**Work order**
The lines to copy run from the one containing "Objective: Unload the" through the last line of the listing; copy them exactly and nothing more.

-- Data follows --

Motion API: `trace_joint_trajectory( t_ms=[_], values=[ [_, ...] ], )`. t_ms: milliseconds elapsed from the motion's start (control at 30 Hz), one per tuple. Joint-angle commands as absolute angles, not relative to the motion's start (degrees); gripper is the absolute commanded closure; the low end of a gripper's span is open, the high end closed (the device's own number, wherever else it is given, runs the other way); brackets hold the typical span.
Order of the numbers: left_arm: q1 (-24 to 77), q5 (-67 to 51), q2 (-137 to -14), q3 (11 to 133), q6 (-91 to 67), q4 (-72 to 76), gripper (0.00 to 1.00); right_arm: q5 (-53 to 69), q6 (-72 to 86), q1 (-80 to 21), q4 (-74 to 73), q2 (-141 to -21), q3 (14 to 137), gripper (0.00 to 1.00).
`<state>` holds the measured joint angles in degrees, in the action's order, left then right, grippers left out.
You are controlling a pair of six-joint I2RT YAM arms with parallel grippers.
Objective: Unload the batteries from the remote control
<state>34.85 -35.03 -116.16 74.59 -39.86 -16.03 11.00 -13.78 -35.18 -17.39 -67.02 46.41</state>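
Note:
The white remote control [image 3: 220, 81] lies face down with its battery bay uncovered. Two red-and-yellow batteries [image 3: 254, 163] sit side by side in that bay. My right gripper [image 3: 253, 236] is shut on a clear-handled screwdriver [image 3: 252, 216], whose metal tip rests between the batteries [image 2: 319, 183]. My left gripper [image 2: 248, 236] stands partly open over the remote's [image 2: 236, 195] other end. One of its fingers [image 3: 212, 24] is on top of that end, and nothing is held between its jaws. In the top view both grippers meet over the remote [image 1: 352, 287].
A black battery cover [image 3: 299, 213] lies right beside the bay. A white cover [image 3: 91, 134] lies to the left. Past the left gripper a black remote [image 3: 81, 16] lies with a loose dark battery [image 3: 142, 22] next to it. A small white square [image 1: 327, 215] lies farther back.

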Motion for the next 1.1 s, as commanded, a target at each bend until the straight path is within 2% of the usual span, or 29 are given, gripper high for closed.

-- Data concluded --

**Exercise result**
Objective: Unload the batteries from the remote control
<state>34.85 -35.03 -116.16 74.59 -39.86 -16.03 11.00 -13.78 -35.18 -17.39 -67.02 46.41</state>
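Note:
The white remote control [image 3: 220, 81] lies face down with its battery bay uncovered. Two red-and-yellow batteries [image 3: 254, 163] sit side by side in that bay. My right gripper [image 3: 253, 236] is shut on a clear-handled screwdriver [image 3: 252, 216], whose metal tip rests between the batteries [image 2: 319, 183]. My left gripper [image 2: 248, 236] stands partly open over the remote's [image 2: 236, 195] other end. One of its fingers [image 3: 212, 24] is on top of that end, and nothing is held between its jaws. In the top view both grippers meet over the remote [image 1: 352, 287].
A black battery cover [image 3: 299, 213] lies right beside the bay. A white cover [image 3: 91, 134] lies to the left. Past the left gripper a black remote [image 3: 81, 16] lies with a loose dark battery [image 3: 142, 22] next to it. A small white square [image 1: 327, 215] lies farther back.
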
Motion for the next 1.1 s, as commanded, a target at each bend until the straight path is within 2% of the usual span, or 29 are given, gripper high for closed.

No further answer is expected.